FIG. 1 is a functional block diagram of a system for automatically distinguishing information bearing audio segments from background noise segments according to an embodiment;
FIG. 2 is a more detailed block diagram of a decision block in the system shown in FIG. 1 according to the embodiment;
FIG. 3 is flowchart of a process for automatically distinguishing information bearing audio segments from pure background noise segments according to the embodiment;
FIG. 4 is a flowchart of a process of establishing a threshold used in the system shown in FIG. 1 and in the process shown in FIG. 3;
FIG. 5 is an audio waveform including an information bearing segment, between two background noise segments;
FIG. 6 is a graph including a time domain plot of a ‘Soft Zero Crossing’ based discriminant between information bearing audio segments and pure background noise segments for the audio waveform shown in FIG. 4;
FIG. 7 is a graph including a time domain plot of a Joint Time-Frequency Analysis derived discriminant that discriminates between information bearing audio segments and pure background noise segments plotted for the audio waveform shown in FIG. 4;
FIG. 8 is a graph including level plots for Gaussian mixture components of a model for background noise and a model for audio segments with speech that are based on the discriminant plotted in FIG. 6 and the discriminant plotted in FIG. 7;
FIG. 9 is graph including a time domain plot of a probability score yielded by the model for background noise shown in FIG. 8 and a time domain plot of a probability score yielded by the model for speech shown in FIG. 8 when evaluated with the audio waveform shown in FIG. 5; and
FIG. 10 is a hardware block diagram of the system shown in FIG. 1 according to an embodiment of the invention.

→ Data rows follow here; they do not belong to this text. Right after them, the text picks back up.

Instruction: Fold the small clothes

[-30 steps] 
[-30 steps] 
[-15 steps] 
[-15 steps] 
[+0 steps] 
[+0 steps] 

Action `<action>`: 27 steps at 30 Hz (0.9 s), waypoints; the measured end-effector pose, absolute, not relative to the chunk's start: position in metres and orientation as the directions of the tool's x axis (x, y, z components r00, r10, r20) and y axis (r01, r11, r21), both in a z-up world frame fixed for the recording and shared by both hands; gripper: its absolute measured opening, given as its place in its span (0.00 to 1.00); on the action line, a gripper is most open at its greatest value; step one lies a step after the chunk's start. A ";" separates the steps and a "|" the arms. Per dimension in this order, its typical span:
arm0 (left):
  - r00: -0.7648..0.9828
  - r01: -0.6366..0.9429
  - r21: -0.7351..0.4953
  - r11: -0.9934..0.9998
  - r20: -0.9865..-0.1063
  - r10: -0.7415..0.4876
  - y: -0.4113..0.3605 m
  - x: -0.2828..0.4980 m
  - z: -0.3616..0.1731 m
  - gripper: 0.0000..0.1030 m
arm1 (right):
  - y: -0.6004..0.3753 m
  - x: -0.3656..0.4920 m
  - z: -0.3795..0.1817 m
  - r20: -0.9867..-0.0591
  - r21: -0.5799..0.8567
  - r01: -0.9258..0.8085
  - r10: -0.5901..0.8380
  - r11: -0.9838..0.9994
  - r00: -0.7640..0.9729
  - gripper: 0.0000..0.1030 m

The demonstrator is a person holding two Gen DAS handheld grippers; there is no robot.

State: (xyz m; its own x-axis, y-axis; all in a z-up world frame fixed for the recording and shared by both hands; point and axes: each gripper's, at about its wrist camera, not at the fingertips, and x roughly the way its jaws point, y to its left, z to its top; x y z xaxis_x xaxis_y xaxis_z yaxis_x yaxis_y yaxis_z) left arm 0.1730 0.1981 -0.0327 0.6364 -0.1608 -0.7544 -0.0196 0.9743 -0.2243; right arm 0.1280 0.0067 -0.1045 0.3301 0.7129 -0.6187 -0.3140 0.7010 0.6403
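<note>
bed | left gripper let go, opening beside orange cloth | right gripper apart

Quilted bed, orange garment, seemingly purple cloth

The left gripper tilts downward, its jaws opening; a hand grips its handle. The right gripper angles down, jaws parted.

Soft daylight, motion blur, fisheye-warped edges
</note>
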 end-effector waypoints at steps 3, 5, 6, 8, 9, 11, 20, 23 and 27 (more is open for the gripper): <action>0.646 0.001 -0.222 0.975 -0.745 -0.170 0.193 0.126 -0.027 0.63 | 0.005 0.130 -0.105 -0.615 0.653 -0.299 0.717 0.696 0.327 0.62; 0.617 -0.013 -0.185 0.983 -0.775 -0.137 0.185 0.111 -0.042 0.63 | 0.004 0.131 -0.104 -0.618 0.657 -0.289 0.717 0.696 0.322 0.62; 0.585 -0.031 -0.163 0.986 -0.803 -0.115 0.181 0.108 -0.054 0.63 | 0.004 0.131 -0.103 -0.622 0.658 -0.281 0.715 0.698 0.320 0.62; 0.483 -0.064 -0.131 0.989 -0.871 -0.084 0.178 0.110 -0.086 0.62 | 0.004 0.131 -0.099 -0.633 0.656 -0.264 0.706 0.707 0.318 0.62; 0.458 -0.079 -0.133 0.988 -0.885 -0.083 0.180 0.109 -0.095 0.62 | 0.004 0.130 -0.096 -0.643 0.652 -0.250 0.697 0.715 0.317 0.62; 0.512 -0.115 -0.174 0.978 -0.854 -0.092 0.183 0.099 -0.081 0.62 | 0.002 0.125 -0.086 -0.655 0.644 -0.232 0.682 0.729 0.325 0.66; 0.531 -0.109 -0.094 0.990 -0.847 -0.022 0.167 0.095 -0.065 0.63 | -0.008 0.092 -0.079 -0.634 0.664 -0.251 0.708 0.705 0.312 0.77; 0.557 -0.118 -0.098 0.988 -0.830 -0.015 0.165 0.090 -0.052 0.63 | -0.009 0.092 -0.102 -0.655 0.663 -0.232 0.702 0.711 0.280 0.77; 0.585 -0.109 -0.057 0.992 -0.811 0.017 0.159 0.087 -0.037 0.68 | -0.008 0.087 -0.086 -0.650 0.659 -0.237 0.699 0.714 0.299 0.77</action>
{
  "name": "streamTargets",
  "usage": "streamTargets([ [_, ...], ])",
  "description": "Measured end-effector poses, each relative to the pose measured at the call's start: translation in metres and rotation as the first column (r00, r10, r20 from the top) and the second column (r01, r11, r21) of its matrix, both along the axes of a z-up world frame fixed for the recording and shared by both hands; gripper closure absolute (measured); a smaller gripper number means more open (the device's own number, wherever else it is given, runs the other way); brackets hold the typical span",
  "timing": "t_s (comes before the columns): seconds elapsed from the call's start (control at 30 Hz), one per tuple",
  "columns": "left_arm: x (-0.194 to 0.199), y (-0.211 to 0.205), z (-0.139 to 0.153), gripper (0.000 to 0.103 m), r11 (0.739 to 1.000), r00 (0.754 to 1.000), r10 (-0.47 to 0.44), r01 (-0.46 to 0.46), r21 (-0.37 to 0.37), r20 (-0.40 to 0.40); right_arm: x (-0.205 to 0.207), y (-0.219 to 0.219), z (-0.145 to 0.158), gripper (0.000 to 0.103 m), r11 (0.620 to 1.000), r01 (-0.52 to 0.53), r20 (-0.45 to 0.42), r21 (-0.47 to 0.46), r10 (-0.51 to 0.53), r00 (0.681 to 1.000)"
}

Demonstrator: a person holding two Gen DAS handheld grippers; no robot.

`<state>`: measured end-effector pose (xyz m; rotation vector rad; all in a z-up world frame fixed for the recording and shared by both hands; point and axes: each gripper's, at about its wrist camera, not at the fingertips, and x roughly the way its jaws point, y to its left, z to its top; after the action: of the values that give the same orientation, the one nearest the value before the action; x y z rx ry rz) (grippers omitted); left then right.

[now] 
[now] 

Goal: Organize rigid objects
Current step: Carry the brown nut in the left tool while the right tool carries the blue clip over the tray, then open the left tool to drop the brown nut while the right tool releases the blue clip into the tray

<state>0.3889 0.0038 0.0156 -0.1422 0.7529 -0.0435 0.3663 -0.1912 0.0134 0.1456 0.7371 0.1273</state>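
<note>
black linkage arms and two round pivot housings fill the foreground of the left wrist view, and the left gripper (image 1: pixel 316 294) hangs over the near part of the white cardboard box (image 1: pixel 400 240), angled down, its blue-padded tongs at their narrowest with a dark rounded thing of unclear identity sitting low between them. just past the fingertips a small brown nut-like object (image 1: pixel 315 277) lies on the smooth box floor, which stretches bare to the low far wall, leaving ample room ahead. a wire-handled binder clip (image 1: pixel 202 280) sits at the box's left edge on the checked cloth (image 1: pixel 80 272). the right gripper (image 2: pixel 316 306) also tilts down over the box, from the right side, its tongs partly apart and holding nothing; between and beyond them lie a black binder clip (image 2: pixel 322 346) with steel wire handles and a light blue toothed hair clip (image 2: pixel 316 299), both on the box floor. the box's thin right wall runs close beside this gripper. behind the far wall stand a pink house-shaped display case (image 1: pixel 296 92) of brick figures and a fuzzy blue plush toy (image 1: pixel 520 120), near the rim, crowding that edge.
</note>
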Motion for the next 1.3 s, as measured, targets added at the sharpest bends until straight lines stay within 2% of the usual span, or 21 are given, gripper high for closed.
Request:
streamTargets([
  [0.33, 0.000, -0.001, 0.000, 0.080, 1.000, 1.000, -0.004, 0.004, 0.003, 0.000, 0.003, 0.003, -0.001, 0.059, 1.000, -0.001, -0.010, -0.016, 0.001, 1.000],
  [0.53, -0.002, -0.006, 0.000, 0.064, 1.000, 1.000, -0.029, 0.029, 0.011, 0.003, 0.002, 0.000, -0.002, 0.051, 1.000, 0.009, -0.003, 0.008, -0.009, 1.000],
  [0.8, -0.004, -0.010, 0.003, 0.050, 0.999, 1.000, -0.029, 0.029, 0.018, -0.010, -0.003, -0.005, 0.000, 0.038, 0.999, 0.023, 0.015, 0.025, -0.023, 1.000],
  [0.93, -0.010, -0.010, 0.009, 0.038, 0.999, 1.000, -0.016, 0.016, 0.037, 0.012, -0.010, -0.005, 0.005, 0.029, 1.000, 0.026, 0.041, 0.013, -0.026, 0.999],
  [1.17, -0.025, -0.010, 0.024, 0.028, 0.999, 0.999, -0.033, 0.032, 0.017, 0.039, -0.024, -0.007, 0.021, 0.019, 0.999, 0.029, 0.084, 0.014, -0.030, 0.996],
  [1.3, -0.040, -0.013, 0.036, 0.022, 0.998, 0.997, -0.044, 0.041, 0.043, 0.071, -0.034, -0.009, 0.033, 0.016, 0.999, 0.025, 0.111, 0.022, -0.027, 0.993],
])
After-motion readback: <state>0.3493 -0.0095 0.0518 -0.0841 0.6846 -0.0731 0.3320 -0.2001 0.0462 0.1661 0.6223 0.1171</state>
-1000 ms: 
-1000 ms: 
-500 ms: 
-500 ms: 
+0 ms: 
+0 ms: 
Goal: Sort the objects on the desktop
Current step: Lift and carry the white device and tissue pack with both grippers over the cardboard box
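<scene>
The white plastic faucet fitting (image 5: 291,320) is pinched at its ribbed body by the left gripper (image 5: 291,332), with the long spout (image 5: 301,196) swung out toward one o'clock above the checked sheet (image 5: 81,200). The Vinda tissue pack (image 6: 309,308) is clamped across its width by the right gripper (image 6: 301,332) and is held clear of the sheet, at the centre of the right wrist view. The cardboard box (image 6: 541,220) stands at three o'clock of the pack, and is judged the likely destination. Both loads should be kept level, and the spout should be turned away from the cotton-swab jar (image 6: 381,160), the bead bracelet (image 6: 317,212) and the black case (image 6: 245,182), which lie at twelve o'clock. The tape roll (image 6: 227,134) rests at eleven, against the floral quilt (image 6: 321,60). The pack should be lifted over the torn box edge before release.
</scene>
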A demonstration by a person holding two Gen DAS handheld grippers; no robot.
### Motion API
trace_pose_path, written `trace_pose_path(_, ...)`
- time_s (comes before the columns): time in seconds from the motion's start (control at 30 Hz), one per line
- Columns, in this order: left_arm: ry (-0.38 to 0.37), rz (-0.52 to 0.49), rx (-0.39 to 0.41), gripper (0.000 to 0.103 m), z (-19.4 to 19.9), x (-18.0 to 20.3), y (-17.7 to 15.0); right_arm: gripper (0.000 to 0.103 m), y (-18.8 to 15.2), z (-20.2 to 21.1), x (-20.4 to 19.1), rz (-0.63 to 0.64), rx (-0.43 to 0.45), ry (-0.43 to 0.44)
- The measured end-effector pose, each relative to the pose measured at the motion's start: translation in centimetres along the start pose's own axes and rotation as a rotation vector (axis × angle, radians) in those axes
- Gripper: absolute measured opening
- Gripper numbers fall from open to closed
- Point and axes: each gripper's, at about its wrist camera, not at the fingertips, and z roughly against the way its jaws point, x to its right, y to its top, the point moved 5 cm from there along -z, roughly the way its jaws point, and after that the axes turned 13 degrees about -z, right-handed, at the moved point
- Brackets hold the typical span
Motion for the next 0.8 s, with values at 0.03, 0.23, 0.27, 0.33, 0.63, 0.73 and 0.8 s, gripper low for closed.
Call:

Skilled artisans will appreciate that elements in the figures are illustrated for simplicity and clarity and have not necessarily been drawn to scale. For example, the dimensions of some of the elements in the figures may be exaggerated relative to other elements to help to improve understanding of embodiments of the present invention.

DETAILED DESCRIPTION

Before describing in detail embodiments that are in accordance with the present invention, it should be observed that the embodiments reside primarily in combinations of method steps and apparatus components related to automatically discriminating information bearing audio segments and background noise audio segments. Accordingly, the apparatus components and method steps have been represented where appropriate by conventional symbols in the drawings, showing only those specific details that are pertinent to understanding the embodiments of the present invention so as not to obscure the disclosure with details that will be readily apparent to those of ordinary skill in the art having the benefit of the description herein.
In this document, relational terms such as first and second, top and bottom, and the like may be used solely to distinguish one entity or action from another entity or action without necessarily requiring or implying any actual such relationship or order between such entities or actions. The terms “comprises,” “comprising,” or any other variation thereof, are intended to cover a non-exclusive inclusion, such that a process, method, article, or apparatus that comprises a list of elements does not include only those elements but may include other elements not expressly listed or inherent to such process, method, article, or apparatus. An element proceeded by “comprises . . . a” does not, without more constraints, preclude the existence of additional identical elements in the process, method, article, or apparatus that comprises the element.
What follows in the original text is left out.